Ulta Really Did it This Time

…And last time, and the time before, and the time before, and the time before. Cosmetics and fragrance giant Ulta Salon (-0.81%) reported third quarter profits of $87.6 million, beating analyst expectations. Gold star? You bet: this is the beauty giant’s eighth consecutive quarter of double-digit growth. How is Ulta pulling it off? First, the company has been moving toward e-commerce, responding to the trend of declining in-store sales. Smart. Other growth factors? New acquisitions, increased Ulta brand awareness, strong loyalty program growth and improving supply chain performance. The company expects high sales in its final quarter, and hopes to continue to wow those analysts.

A Fancier Brew

…And a pricier one too. We’re actually talking about coffee here. More specifically, Starbucks: Howard Schultz is stepping down as CEO of the Seattle-based coffee company (-3.26% after hours) to work on Starbucks Reserve Roasteries—a high-end coffee shop reserved for those special snowflakes who are willing to pay $12 for a cup of joe (we’re not judging, we promise). Schultz has stepped down from the CEO post before to work on the company’s IPO and global strategy, which helped the company become an international juggernaut—the hope is that Schultz’s new focus on high-end coffee will lead to similar success. President and COO Kevin Johnson will be taking over as CEO, and Schultz will remain a chairman. This is the company’s biggest move since expanding abroad 20 years ago; let’s hope it lives up to the tastebuds of coffee snobs.

Step Aside Robots

…The gas guzzlers are here to stay…at least for now. Despite stalling industry growth after six straight years of gains, five of the top six automakers saw jumps in November’s auto sales report, with a 10% sales spike from General Motors (+5.50%) leading the way. What’s with the sudden growth in a world headed toward self-driving cars? Well, low gas prices and a 13% increase in discounts certainly lent a hand. Interestingly, the average transaction hit a new record high—thank you SUVs. Now that was good news, but the potentially great news is the seemingly newfound optimism about the U.S. economy. All hail November.

Other Stories

Economic Calendar

Time to Lace Up

Good news if you hate tying your shoes…and if you happen to have $720 to spare. This week, Nike started selling its new sneaker, HyperAdapt. Pushing further into tech and away from wholesale retailers, the shoe has literal self-tying laces, and is only available on the Nike+ app and at the new Nike retail store in New York City. Here’s more:

  • These new sneaks have been in the works for a while. Nike’s digital sport team started development on self-lacing technology nearly a decade ago, and they don’t plan on stopping with HyperAdapts.
  • After shying away from hardware like the 2012 FuelBand (pulled just two years later), Nike has been focusing on software and apps. In just the past four years, Nike has reportedly spent $100 million on software products like the Nike+ app.
  • Nike’s plan to double its direct sales to consumers will no doubt have an impact on big chains. As the industry’s largest vendor, Nike products account for a whopping 72% of Foot Locker merchandise purchased.

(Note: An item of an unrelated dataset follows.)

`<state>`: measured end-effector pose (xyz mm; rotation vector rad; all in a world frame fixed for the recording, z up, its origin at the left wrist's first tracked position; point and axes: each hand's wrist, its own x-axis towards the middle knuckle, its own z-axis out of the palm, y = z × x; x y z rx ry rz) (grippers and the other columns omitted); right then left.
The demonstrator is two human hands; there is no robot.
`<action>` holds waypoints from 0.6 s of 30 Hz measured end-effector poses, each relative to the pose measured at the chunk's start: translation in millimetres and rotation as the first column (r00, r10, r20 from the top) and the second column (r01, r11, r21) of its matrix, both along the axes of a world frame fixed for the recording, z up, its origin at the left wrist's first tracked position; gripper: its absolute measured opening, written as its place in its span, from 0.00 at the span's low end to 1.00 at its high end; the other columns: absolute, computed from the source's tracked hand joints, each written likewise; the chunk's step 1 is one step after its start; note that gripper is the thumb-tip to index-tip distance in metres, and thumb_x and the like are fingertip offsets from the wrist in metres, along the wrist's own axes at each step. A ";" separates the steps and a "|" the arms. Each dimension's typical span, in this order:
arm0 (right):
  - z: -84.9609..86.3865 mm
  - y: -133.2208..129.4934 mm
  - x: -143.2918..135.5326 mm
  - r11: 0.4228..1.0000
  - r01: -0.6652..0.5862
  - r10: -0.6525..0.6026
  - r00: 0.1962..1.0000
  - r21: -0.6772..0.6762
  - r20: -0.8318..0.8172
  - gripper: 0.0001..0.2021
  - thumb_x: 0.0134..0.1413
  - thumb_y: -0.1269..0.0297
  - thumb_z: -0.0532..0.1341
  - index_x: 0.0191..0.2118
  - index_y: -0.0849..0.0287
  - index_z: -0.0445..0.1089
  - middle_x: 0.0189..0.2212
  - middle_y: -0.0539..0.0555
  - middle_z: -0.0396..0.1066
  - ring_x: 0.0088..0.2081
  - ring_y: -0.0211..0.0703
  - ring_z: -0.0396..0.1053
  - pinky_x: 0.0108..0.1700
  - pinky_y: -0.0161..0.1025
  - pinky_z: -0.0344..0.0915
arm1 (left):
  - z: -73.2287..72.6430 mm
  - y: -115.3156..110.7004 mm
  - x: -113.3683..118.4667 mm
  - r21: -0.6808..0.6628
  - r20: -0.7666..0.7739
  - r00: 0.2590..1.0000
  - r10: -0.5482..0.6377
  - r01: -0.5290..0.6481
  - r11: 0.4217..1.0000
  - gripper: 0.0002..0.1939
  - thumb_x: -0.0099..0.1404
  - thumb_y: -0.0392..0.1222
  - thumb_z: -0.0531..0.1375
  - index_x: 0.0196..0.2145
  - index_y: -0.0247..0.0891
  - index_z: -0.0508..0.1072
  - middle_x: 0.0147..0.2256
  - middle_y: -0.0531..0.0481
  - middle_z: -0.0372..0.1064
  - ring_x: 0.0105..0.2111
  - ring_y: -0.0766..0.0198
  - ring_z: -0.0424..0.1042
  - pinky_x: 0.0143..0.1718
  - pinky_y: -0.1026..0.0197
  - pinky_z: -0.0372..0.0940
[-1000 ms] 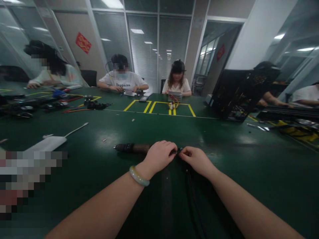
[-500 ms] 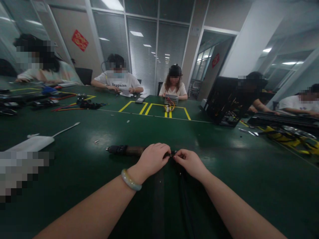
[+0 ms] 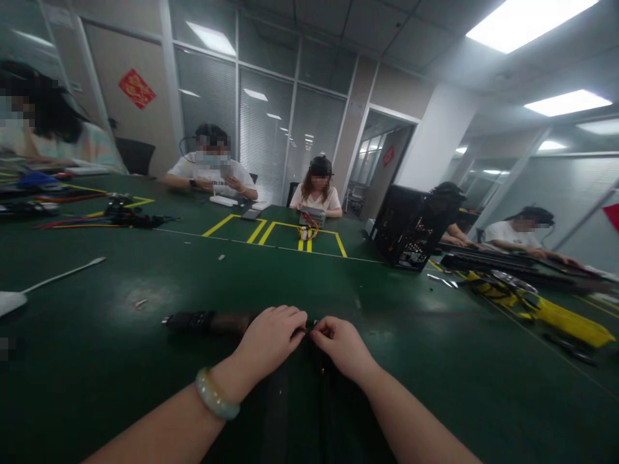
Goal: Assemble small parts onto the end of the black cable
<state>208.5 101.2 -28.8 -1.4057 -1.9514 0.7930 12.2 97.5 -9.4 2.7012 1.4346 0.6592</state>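
Observation:
A dark cylindrical electric screwdriver [image 3: 227, 323] lies across the green table, its metal tip to the left. My left hand [image 3: 273, 335], a bangle on its wrist, rests over the tool's rear part with fingers closed around its tail end. Right beside it, my right hand [image 3: 341, 345] pinches the end of a dark cable [image 3: 325, 399] at that tail. The cable runs down toward me between my forearms. Fingertips of both hands nearly meet, and they hide most of the joint, so whether plug and tool are joined I cannot tell.
A black computer case [image 3: 403, 225] stands at the back right, with yellow and black gear [image 3: 570, 322] beyond it. Loose wires [image 3: 120, 216] lie at the left. A white cable [image 3: 65, 274] and a small scrap [image 3: 140, 304] are nearer. Several people sit around the table.
The camera view has tilted up and turned right, so everything appears lower and further left. Both hands keep their hold at the tool's tail. A person across now holds an object up higher.

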 end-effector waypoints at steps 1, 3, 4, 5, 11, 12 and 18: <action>-0.3 0.1 -0.3 1.000 0.001 -0.001 1.000 0.002 -0.004 0.07 0.54 0.62 0.61 0.31 0.59 0.72 0.27 0.49 0.73 0.29 0.38 0.69 0.30 0.31 0.58 | 0.4 -0.3 0.0 -0.002 -0.001 1.000 -0.001 0.001 1.000 0.02 0.64 0.36 0.57 0.34 0.41 0.68 0.36 0.52 0.69 0.38 0.59 0.68 0.39 0.57 0.58; -0.2 0.2 -0.6 1.000 0.003 -0.003 1.000 0.002 -0.006 0.07 0.54 0.62 0.61 0.31 0.59 0.72 0.26 0.49 0.72 0.29 0.38 0.69 0.30 0.31 0.58 | 1.0 -1.4 -0.2 -0.008 0.006 1.000 -0.002 0.002 1.000 0.02 0.65 0.37 0.56 0.35 0.41 0.68 0.36 0.52 0.69 0.38 0.59 0.67 0.38 0.58 0.58; 0.0 0.2 -0.6 1.000 0.004 -0.004 1.000 0.001 -0.005 0.07 0.55 0.62 0.61 0.31 0.59 0.72 0.26 0.49 0.73 0.29 0.38 0.69 0.30 0.31 0.58 | 1.1 -2.0 -0.4 -0.010 0.010 1.000 -0.001 0.001 1.000 0.02 0.65 0.37 0.56 0.35 0.42 0.68 0.36 0.52 0.69 0.38 0.59 0.67 0.38 0.58 0.58; 0.3 0.1 -0.5 1.000 0.006 -0.006 1.000 -0.002 -0.004 0.07 0.55 0.62 0.61 0.31 0.59 0.72 0.27 0.49 0.73 0.29 0.38 0.69 0.30 0.31 0.58 | 1.0 -2.5 -0.6 -0.012 0.013 1.000 0.001 -0.001 1.000 0.02 0.65 0.37 0.56 0.35 0.42 0.68 0.36 0.52 0.69 0.38 0.60 0.67 0.38 0.58 0.58; 1.9 -0.6 0.2 1.000 0.001 -0.001 1.000 -0.023 0.001 0.07 0.55 0.62 0.60 0.33 0.59 0.73 0.28 0.50 0.74 0.30 0.39 0.69 0.30 0.32 0.58 | 0.5 -2.8 -1.3 -0.017 0.052 0.999 -0.013 0.014 1.000 0.06 0.65 0.36 0.56 0.39 0.43 0.70 0.39 0.53 0.70 0.40 0.60 0.68 0.40 0.57 0.59; 2.1 -0.7 0.2 1.000 -0.001 0.001 1.000 -0.025 -0.002 0.07 0.56 0.62 0.60 0.33 0.59 0.73 0.28 0.50 0.74 0.30 0.39 0.70 0.30 0.32 0.58 | 0.9 -2.9 -1.3 -0.019 0.056 0.998 -0.018 0.019 1.000 0.07 0.65 0.35 0.56 0.40 0.44 0.70 0.39 0.54 0.70 0.40 0.60 0.68 0.41 0.57 0.59; 2.0 -1.6 -1.0 1.000 0.013 -0.013 1.000 -0.004 0.021 0.08 0.56 0.61 0.60 0.33 0.59 0.74 0.28 0.50 0.74 0.30 0.39 0.69 0.31 0.32 0.58 | 4.1 -3.5 -2.0 -0.037 0.039 0.999 -0.034 0.035 0.999 0.06 0.65 0.36 0.56 0.38 0.43 0.71 0.39 0.53 0.70 0.40 0.60 0.69 0.40 0.57 0.59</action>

Interview Question of the Day

Santa distributes two gifts to every child on the street during Christmas evening. He mistakenly gives four gifts to some children. If he distributed 50 gifts to 21 children, how many children got four gifts? (Answer)

Business Person of the Day

Agustin Carstens, the head of Mexico’s central bank, resigned on Thursday. His exit comes with the country’s currency under pressure following the election of Donald Trump, with plenty more trouble to come. He was seen as a central figure in maintaining Mexico’s economic stability and fiscal discipline. Happy trails, Agustin.

Food for Thought

A federal jury in Dallas on Thursday ordered Johnson & Johnson and its DePuy Orthopaedics unit to pay more than $1 billion to six plaintiffs who said they were injured by Pinnacle hip implants. The jurors found that the metal-on-metal hip implants were defectively designed and that the companies failed to warn consumers about the risks. Doesn’t sound like a family company to us.